BETWEEN TWO WORLDS is a historical fiction novel set in Greenland, near the North Pole.which follows the story of a 16-year-old Inuit girl named Eqariusasq, also known as Billy Bah, and her experiences when a ship full of American explorers arrives in her land. The ship and crew is led by legendary explorer Robert Peary, and his quest to reachthe North Pole and share the Inuit culture with the rest of the world has brought to Billy Bah’s village many times. But this time he has gone too far north and has been missing for almost a year, so his wife and daughter --- Mitti and Marie --- come back with his ship and crew to search for him, and ask for Billy’s help.

During this overarching quest, a love triangle develops between Billy Bah and Angulluk --- her arrogant, bossy, but simultaneously caring and brave husband --- and Duncan, an American sailor. As the dark and harsh winter closes in around them all, Billy Bah is forced to confront her internal struggles and fears, figure out how to maintain the relationships in her life, and discover what her future has in store for her.

BETWEEN TWO WORLDS shares an abundance of facts that is sure to draw readers into this strange and intriguing world and its people.  However, I unfortunately found the story and the writing to be a bit lacking. Regarding the writing, it was solid enough, but never quite impressive. It read almost like a glorified history textbook, which is good in the sense that it made history enjoyable, but it never quite felt like a novel. With the Arctic as its setting, I wish there had been more beautiful and poetic descriptions of the landscapes.

BETWEEN TWO WORLDS shares an abundance of facts that is sure to draw readers into this strange and intriguing world and its people.

As for the story, my biggest issues were that the pacing was achingly slow, there was no substance behind the love triangle, and every conflict that came up was almost immediately resolved. The book was 261 pages long, and it wasn’t until halfway through that anyone actually started forming an expedition to go rescue Peary. As interesting as it was to learn about such a unique culture, I felt that the repetition of the Inuit’s life caused the story to drag.

On the love triangle, Billy Bah has but one extended scene with Duncan, and while some of their dialogue is nice, it did not strike me as enough to make Billy Bah fall in love with him by the end of the chapter.

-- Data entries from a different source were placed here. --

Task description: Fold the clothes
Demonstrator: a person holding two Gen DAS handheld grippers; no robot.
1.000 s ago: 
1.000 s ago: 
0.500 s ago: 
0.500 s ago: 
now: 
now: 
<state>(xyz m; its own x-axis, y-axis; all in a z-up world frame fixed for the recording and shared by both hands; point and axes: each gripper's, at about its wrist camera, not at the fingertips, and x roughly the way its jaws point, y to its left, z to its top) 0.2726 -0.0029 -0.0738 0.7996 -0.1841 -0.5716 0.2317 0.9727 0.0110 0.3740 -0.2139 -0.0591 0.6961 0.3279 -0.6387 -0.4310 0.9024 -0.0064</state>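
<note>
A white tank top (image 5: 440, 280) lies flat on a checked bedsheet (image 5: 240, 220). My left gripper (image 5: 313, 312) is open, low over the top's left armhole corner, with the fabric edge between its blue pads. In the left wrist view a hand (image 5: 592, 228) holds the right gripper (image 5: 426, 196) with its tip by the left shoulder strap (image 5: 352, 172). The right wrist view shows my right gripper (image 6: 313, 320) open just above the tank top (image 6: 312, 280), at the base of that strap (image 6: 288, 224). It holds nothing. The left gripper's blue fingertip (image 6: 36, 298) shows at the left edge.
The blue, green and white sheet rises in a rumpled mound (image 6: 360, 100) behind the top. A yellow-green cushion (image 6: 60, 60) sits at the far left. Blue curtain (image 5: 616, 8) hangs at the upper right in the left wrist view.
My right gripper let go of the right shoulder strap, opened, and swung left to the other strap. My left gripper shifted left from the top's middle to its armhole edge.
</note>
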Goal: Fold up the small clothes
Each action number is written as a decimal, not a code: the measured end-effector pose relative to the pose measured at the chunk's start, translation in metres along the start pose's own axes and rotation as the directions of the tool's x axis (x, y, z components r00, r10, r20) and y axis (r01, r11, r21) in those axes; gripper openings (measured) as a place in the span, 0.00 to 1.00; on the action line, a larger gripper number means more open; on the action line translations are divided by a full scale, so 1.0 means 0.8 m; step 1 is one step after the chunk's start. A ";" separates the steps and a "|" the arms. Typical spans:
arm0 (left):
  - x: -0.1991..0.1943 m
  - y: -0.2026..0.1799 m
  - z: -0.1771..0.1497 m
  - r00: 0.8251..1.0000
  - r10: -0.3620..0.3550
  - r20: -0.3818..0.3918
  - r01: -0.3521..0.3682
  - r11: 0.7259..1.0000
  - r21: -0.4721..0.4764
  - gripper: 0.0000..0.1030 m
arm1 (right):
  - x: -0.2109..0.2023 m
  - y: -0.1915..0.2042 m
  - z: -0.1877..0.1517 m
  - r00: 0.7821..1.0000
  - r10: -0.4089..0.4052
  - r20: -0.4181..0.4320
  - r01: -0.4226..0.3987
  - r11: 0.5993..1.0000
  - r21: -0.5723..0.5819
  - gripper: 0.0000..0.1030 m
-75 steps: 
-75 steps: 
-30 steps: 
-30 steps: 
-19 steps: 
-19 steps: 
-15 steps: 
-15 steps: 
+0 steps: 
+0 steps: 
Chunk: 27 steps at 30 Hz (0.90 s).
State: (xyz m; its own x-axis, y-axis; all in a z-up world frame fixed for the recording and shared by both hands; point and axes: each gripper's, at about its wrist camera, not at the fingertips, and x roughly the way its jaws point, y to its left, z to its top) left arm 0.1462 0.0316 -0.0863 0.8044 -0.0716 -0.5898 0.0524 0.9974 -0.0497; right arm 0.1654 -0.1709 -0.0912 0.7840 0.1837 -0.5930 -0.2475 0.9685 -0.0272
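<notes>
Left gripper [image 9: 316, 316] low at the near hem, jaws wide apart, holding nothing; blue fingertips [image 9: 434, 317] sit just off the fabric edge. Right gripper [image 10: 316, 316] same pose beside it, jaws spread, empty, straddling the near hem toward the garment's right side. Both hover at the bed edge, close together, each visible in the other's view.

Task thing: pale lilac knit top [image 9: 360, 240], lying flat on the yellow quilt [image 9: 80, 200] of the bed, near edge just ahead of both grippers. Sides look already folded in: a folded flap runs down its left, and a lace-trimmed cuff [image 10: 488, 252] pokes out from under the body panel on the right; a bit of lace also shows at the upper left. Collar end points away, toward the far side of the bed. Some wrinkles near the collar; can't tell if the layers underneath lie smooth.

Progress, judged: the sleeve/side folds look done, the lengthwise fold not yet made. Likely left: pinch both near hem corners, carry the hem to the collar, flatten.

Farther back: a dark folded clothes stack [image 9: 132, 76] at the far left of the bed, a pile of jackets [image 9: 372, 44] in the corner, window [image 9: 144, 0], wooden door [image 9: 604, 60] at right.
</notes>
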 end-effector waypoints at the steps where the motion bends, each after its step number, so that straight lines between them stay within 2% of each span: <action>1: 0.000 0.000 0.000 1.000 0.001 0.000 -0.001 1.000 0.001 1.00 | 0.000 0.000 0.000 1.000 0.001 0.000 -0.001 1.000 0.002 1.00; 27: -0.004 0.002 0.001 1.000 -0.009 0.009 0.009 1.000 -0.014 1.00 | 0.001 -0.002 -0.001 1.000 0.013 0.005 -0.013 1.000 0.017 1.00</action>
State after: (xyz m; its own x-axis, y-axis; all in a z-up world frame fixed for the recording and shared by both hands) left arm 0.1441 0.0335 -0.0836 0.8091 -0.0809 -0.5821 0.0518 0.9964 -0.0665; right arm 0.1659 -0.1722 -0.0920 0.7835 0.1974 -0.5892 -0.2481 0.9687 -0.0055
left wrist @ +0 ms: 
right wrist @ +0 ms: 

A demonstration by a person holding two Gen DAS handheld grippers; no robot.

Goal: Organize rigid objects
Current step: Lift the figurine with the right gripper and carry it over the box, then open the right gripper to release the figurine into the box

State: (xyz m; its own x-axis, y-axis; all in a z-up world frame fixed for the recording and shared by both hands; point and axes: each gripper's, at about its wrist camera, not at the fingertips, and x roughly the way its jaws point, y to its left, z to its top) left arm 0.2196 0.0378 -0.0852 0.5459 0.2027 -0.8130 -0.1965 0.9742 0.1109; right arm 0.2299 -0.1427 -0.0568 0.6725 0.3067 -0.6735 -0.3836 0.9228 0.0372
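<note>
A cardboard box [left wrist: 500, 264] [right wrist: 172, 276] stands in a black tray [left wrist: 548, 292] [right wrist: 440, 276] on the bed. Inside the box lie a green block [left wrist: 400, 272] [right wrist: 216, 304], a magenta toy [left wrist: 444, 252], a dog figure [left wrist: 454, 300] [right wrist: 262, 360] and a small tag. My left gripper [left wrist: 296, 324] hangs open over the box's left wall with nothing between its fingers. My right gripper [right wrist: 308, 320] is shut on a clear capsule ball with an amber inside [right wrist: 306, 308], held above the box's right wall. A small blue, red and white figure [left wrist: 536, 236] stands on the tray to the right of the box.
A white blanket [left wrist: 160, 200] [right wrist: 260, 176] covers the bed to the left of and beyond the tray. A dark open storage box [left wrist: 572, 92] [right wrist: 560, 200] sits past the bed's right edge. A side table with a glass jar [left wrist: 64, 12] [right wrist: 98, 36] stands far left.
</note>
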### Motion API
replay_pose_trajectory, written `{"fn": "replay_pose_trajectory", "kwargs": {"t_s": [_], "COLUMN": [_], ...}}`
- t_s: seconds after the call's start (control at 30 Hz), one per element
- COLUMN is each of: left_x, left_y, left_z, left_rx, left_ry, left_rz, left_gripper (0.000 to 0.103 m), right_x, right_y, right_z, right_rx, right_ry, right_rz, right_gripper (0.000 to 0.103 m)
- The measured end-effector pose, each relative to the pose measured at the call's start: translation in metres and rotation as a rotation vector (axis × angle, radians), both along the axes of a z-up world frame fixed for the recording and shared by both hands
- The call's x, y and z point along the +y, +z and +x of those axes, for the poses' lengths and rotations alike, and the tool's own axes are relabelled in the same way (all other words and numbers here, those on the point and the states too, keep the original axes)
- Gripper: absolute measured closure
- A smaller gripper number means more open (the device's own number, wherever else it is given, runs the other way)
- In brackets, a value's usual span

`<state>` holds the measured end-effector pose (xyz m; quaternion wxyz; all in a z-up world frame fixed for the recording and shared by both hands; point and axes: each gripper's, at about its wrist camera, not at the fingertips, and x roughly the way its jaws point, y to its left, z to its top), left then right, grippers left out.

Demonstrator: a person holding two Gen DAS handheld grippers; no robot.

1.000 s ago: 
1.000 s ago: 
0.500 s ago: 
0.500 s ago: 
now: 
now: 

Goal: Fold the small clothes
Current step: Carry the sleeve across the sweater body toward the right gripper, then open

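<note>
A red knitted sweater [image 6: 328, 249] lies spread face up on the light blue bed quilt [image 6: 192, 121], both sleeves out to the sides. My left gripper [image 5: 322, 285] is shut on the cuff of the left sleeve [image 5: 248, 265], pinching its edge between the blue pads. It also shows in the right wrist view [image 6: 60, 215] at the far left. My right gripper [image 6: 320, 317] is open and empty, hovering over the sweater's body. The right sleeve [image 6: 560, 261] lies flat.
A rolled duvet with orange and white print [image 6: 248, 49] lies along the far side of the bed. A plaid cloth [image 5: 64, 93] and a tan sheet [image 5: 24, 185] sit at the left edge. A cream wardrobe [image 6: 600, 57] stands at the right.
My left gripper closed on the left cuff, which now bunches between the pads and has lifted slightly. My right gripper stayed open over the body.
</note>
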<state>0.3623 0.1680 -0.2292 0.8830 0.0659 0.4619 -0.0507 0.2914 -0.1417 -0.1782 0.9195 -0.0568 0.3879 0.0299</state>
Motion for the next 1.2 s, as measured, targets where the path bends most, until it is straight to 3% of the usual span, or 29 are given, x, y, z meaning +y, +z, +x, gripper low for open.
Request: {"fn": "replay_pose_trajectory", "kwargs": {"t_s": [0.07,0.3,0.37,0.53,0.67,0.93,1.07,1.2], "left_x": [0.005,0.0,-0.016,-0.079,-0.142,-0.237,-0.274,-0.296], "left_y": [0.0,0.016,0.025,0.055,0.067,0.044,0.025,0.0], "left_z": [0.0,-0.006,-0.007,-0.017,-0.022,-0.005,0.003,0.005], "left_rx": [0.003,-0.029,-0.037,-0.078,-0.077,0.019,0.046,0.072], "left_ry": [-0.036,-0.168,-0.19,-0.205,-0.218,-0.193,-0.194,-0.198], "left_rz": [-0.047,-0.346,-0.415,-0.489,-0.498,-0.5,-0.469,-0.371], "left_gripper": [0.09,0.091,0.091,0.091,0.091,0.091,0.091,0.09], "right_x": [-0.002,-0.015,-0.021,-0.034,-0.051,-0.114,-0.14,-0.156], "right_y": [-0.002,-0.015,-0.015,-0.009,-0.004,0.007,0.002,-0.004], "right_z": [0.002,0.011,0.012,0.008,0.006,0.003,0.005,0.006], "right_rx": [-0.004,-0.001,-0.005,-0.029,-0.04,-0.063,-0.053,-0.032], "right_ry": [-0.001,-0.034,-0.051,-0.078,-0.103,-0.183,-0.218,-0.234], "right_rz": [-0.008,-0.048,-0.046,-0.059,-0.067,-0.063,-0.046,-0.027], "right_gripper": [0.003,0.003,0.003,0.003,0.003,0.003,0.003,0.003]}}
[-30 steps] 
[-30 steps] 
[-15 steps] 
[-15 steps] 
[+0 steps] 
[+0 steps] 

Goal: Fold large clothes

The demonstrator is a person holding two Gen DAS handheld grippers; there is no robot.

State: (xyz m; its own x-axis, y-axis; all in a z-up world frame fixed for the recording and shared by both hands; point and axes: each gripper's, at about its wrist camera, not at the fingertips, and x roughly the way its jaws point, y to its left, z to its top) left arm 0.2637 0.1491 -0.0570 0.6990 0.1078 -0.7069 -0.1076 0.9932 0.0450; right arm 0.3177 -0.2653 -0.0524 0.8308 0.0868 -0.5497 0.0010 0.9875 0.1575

I found myself groaning every time she would mention loving him, because while Angulluk wasn’t always the best husband, there was at least substance to Angulluk’s character and their relationship. I feel like Duncan got in the way of what could have been a rather gripping storyline between Billy Bah and Angulluk struggling with their young but mature marriage.

Lastly, when conflicts would arise, they would be resolved almost immediately, leaving me no time to fear for the characters. Therefore, I never quite developed a relationship with any of them. Anything I did feel was more of interest than an actual connection. For example, at one point, Billy Bah fell through the ice and was afraid that her toes would have to be amputated. Within the next page or two, though, it became quite clear that this wasn’t going to happen, so I never felt the fear of seeing the protagonist in danger. Arguments between characters were resolved on the same page, and one of the biggest plot reveals of the book came and went within three pages and was only scarcely mentioned in later chapters.

I continued on past the last page of the story to read the author’s note, and discovered that BETWEEN TWO WORLDS was a product of a nonfiction book she wrote on the same story. I think that because the writing wasn’t that strong and I only connected to a few characters but the plot itself is interesting, I might have connected more to the nonfiction version.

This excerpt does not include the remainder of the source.